Sejak berita meninggalnya ayah sampai ke telinga ibuku, dengan sangat terpaksa ibu mencari pekerjaan di kota. Aku saat itu dititipkan oleh Bu Dar tetangga samping rumahku yang sampai sekarang sudah seperti saudara bagi ibu dan aku.
Ibu bekerja di kota selama beberapa tahun dan mengirimkan aku gajinya, aku sempat hidup berkecukupan saat itu karena gaji ibu yang lumayan besar saat itu.

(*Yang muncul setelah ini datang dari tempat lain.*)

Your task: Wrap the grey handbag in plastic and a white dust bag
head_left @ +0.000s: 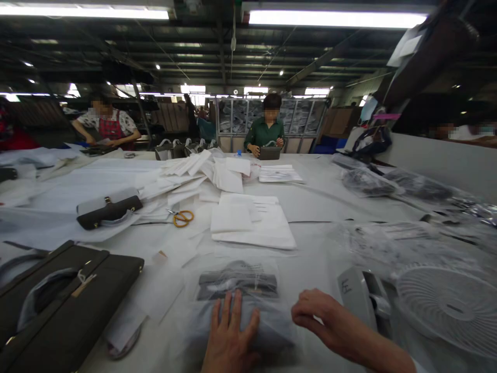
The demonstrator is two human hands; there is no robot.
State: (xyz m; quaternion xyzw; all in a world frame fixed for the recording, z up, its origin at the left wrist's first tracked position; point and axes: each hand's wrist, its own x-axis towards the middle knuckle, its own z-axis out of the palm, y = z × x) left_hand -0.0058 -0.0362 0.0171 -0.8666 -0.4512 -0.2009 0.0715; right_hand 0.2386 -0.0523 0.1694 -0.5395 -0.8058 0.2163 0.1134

Namun, aku masih sangat ingat betul bahwa tahun keempat ibu bekerja di kota, ibu memutuskan untuk pulang ke rumah entah apa alasannya yang pasti saat itu ibu tidak baik-baik saja.
Aku melihat beberapa luka lebam di pipinya, namun saat aku bertanya pada ibu tentang luka tersebut, ibu hanya menjawab bahwa itu adalah karena ia terjatuh saat sedang berjalan pulang. Saat itu aku masih sangat kecil dan mudah sekali untuk dibohongi, tapi sekarang aku baru paham mengapa ibu memilih untuk berhenti dan berhidup hemat sampai aku besar dan bisa mencari pekerjaan sendiri.
Sampai sekarang, ibu tidak pernah bercerita tentang memar yang pernah ia alami padaku. Seolah itu adalah hal yang tidak bagus untuk diceritakan untukku walaupun aku sudah sedewasa ini. Aku yakin, itu juga yang membuat ibu trauma bergaul dengan orang kaya atau lebih tepatnya ia tidak mau lagi berhubungan dengan orang kaya dan melarangku untuk tidak terlibat dengan perkara orang kaya.
“Sini Ibu bantu,” ucap ibuku yang tiba-tiba saja membantuku memunguti foto-foto yang berserakan di lantai. Aku hanya mendeham sambil mengambil foto-foto tersebut.
Kami berdua terdiam ketika menyusun kembali foto-foto tersebut di album kenangan, aku beberapa kali hendak bertanya di mana ayah waktu itu. Namun, demi menjaga perasaan ibu, aku memilih untuk memendam pertanyaan tersebut karena aku tahu pertanyaan itu menyakiti ibu sebagai istri dari ayah. Ayah meninggalkan kami tanpa pamit sedikit pun, dia berjanji untuk kembali demi anak dan istrinya, tapi apa yang dikatakan tidak sama dengan apa yang dia perbuat. Aku menyayangkan keputusan ayah seperti itu, namun bagaimanapun dia tetaplah cinta pertamaku yang pernah membuatku merasakan jatuh cinta untuk pertama kalinya dan kecewa untuk pertama kalinya juga.
Ayah adalah orang yang tidak pernah aku tanyakan lagi sampai aku sedewasa ini karena aku tahu ibu pun tidak tahu jawabannya.